Complex tools with many parameters or behaviors need more documentation. Simple tools need less. This dimension scales expectations accordingly.

Parameters3/5

Does the description clarify parameter syntax, constraints, interactions, or defaults beyond what the schema provides?

Schema description coverage is 100%, with the 'query' parameter documented in the schema. The description adds no additional meaning beyond implying a search query, so it meets the baseline of 3 where the schema handles parameter documentation adequately without extra value from the description.

Input schemas describe structure but not intent. Descriptions should explain non-obvious parameter relationships and valid value ranges.

Purpose3/5

Does the description clearly state what the tool does and how it differs from similar tools?

The description states the action ('Search') and target ('content in the Obsidian vault'), which is clear but vague. It doesn't specify what type of content (notes, tags, files) or how results are returned, and it doesn't differentiate from sibling tools like 'search_by_tags' or 'list_notes', leaving ambiguity about its specific scope.

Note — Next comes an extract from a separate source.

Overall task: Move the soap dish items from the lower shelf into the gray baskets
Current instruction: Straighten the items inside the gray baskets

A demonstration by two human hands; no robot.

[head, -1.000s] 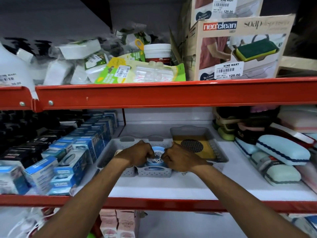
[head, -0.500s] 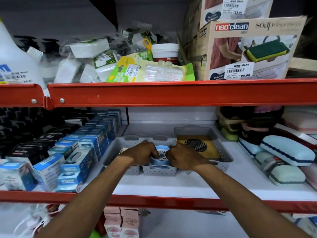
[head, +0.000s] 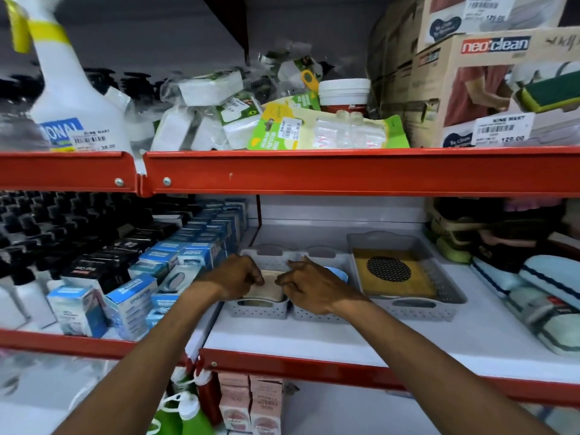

Agents choose between tools based on descriptions. A clear purpose with a specific verb and resource helps agents select the right tool.

Usage Guidelines2/5

Does the description explain when to use this tool, when not to, or what alternatives exist?

No guidance is provided on when to use this tool versus alternatives. With siblings like 'search_by_tags', 'list_notes', and 'find_similar_notes', the description lacks context for choosing this tool, such as whether it searches full text, metadata, or across all vault content, leading to potential misuse.

Agents often have multiple tools that could apply. Explicit usage guidance like "use X instead of Y when Z" prevents misuse.